Tuesday, 28 April 2020

Memories - Peter Hoff

I started at school in 1937. We must go back to Dobinson becoming head master in about 1933 and as a young man to be head master in those days at a school like ours. And he started Evenlode which is the school farm. It does come into it because that was the original place we were going to go. We went to the school farm actually for a couple of weeks, in the summer and each form or year had a fortnight there and then some other year went and we each had a chance of going there where we dug. Why I say it has some bearing, we were already into 'not being at home', like the kids are today. We went for a fortnight and nobody got on the mobile phone or anything to find out if we were alright and we were of that mentality when it came to 1938.

In 1938 we had this practice run where we thought we were going to get evacuated and at the last minute when we all assembled at Five Ways, they decided there wasn't going to be a war and we could all go home. Why I'm saying that is you've got to understand the mentality that happened a year later when we did it all again. And we hardly took any notice, "ah go on the farm, go somewhere away", we didn't know where we were going. However, they got us at school and we marched, as you've heard down Broad Street singing songs from respectable or not so respectable songs depending on what age you were, down to the railway station.
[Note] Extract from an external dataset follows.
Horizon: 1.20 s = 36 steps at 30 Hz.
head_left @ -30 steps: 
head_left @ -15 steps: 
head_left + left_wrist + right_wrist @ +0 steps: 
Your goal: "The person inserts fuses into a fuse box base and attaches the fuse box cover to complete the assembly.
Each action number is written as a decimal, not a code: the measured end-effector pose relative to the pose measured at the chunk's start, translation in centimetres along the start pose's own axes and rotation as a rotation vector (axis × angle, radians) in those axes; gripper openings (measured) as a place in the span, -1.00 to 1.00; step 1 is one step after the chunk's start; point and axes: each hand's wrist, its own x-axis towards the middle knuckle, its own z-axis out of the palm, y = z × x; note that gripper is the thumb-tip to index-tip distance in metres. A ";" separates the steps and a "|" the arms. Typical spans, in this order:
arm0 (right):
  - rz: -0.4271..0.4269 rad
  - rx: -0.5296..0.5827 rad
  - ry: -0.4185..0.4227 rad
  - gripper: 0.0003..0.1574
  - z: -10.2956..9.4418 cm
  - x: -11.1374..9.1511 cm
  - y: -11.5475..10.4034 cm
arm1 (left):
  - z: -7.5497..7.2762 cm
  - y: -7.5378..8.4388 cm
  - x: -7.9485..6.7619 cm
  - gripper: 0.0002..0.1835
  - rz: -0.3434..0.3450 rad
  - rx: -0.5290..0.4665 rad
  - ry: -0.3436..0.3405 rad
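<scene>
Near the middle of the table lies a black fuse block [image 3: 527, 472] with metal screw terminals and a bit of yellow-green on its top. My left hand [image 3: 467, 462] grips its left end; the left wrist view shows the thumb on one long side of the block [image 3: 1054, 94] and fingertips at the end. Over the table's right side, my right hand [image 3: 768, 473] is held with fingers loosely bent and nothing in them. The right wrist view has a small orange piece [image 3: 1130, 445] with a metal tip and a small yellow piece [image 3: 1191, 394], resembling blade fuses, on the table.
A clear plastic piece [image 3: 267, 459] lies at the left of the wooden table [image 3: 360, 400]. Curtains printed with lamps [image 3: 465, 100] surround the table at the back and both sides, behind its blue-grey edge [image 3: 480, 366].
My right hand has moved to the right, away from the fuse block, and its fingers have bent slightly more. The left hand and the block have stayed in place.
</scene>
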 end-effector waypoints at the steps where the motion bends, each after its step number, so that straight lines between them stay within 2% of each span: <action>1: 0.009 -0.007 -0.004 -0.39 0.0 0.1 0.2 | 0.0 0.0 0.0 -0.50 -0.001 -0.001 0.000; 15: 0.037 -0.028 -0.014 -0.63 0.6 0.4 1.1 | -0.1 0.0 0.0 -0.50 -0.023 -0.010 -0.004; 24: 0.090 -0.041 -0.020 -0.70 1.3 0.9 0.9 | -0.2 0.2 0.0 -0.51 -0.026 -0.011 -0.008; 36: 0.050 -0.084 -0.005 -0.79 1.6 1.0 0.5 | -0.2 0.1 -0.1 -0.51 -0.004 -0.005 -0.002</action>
Now you've got to imagine there were 320 of us to start with and we'd got gas mask cases and we'd got a haversack and a luggage label with our name on it and that was all we'd got in the world. And we eventually got on a train, we didn't know where we were going, we didn't know anything but it wasn't so matter of life and death where you were going. You were going with the school, they'll be alright sort of thing. However we got on the train and eventually we arrived at this station.

Snow Hill Station
We were Birmingham boys and the little station looked as if it was behind the wood yard and it looked like it was something you played with in the spare room. It was all miniature! However, they marched us to the Rolls Hall where, you can understand how disorganised they all were because they were expecting a girl's school. They weren't expecting boys and the mentality those days was that boys were different from girls, "I don't mind a couple of girls but I ain't having a couple of boys".

However, we gradually went. You stood in Rolls Hall and they gave you a cup of something and you waited your turn. And you stood in your alphabetical order. My brother was a year younger and there was no thought in those days of putting brothers together, they just went Homer, Hollingsworth, Hoff. So Hemmings is next to me, standing there so they said "you two" and a lady appears and she was ancient to us, she must have been all of 25 or 26 and she was an unmarried lady and she lived with her father and she took us round to this cottage.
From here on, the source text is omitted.